INSTRUCTIONS FOR THE TASK: The whole listing, exactly as given: write it out, leaving out each image.

RECORDED INFORMATION:
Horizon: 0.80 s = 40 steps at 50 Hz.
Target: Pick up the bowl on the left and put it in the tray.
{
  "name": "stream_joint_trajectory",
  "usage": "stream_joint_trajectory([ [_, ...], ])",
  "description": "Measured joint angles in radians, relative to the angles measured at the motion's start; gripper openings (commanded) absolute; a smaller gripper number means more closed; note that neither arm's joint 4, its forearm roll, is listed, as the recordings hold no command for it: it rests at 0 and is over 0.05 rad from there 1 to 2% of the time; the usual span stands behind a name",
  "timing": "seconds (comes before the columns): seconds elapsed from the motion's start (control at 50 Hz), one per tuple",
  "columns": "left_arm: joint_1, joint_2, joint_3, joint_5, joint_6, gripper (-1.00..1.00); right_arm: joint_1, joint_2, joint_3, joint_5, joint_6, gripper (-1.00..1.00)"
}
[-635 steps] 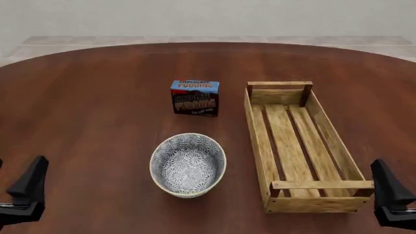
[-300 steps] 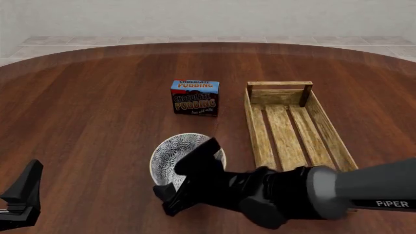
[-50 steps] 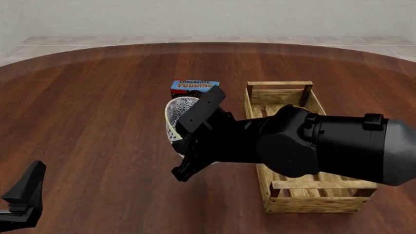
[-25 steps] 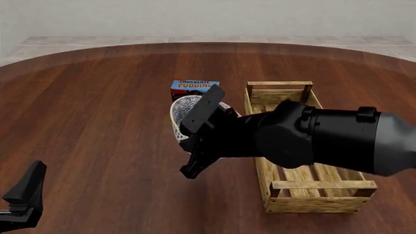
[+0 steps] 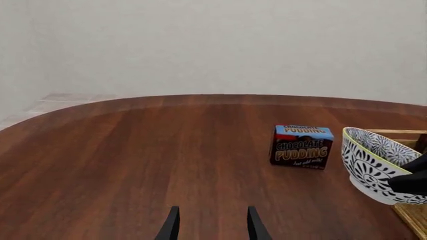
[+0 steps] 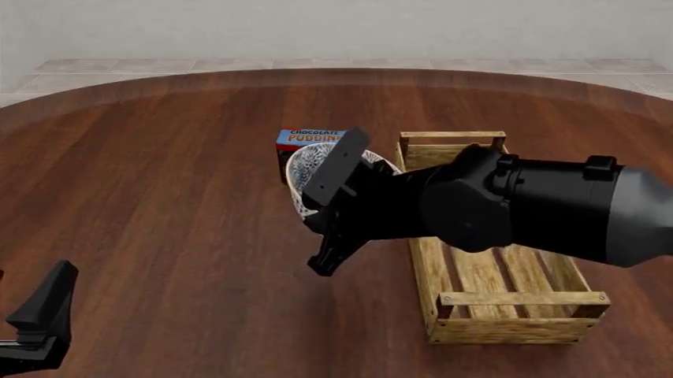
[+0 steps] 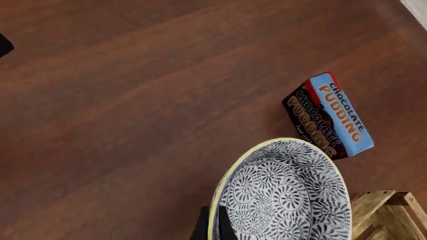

ANSWER AREA:
Horizon: 0.80 s = 40 steps at 50 Hz.
Target: Pick up the bowl on the left and put it in the tray.
{
  "name": "stream_joint_trajectory",
  "usage": "stream_joint_trajectory([ [_, ...], ])",
  "description": "Measured joint angles in radians, relative to the angles measured at the motion's start; gripper openings (commanded) absolute; a smaller gripper number means more closed; note that neither arm's joint 4, its forearm roll, is listed, as the recordings hold no command for it: it rests at 0 and is over 0.05 rad from there 1 to 2% of the time; the usual span stands behind a name",
  "timing": "seconds (comes before the columns): seconds elapsed from the motion's start (control at 50 Hz), one per tuple",
  "columns": "left_arm: joint_1, joint_2, joint_3, joint_5, joint_6, gripper (-1.00..1.00); right_arm: joint_1, joint_2, joint_3, joint_5, joint_6, gripper (-1.00..1.00)"
}
[-635 steps] 
[-300 steps] 
[-50 steps] 
[-25 steps] 
[+0 steps] 
[+0 steps] 
[+0 steps] 

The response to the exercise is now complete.